Output the first line below and each one after it, exactly, up to and including the line holding "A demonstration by". Pictures should not be copied.

──────

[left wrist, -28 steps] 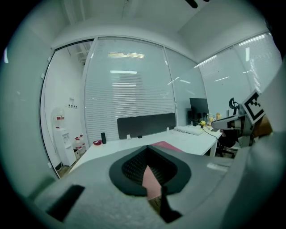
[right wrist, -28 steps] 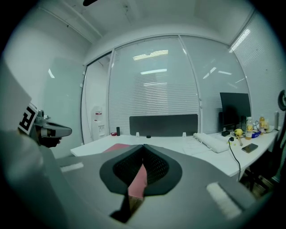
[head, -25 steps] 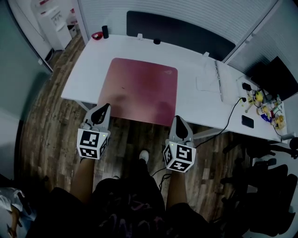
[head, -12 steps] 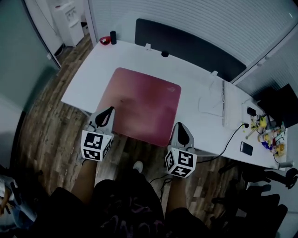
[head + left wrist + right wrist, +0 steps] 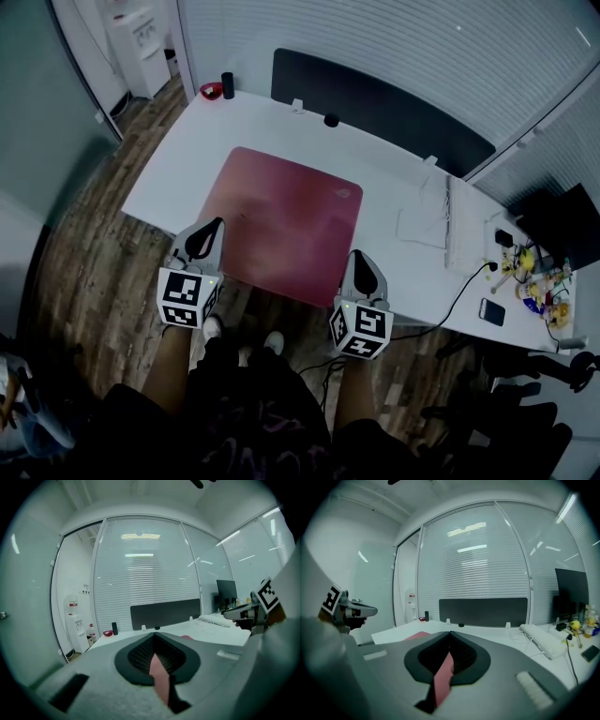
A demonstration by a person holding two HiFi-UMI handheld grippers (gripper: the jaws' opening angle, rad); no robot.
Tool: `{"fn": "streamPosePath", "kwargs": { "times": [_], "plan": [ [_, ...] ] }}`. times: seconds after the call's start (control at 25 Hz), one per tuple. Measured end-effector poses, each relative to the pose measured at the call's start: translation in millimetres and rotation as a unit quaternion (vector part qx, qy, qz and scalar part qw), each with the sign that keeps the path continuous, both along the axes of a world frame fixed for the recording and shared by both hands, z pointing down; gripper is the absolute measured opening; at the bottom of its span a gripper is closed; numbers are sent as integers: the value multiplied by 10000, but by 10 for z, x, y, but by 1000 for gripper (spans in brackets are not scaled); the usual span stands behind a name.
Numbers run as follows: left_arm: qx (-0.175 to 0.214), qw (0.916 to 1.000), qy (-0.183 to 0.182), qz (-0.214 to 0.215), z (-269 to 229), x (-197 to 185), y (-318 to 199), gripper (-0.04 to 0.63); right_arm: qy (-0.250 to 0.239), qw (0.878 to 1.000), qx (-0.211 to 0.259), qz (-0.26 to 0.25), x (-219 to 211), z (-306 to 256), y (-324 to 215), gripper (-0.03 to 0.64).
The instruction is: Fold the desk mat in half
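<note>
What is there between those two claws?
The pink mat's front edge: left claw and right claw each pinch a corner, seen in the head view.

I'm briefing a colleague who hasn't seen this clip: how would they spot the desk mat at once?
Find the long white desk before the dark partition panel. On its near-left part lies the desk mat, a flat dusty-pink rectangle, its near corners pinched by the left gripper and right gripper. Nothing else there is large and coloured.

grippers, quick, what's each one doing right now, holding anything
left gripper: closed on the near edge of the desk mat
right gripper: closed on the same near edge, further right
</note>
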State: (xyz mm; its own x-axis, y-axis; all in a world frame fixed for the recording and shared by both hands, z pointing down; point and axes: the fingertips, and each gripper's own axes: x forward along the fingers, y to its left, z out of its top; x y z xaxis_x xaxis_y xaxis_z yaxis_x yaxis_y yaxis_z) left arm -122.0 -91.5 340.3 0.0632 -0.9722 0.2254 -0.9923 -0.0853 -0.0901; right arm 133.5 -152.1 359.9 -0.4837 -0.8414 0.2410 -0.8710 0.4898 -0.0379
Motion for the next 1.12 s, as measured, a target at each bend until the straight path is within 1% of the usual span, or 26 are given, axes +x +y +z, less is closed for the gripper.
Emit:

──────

TASK OUTPUT:
[left wrist, -28 steps] 
[right wrist, -28 steps] 
[head, -25 steps] 
[head, -12 steps] 
[head + left wrist + right wrist, +0 steps] 
A demonstration by a person holding two HiFi-UMI handheld grippers (gripper: the jaws' opening angle, rad); no robot.

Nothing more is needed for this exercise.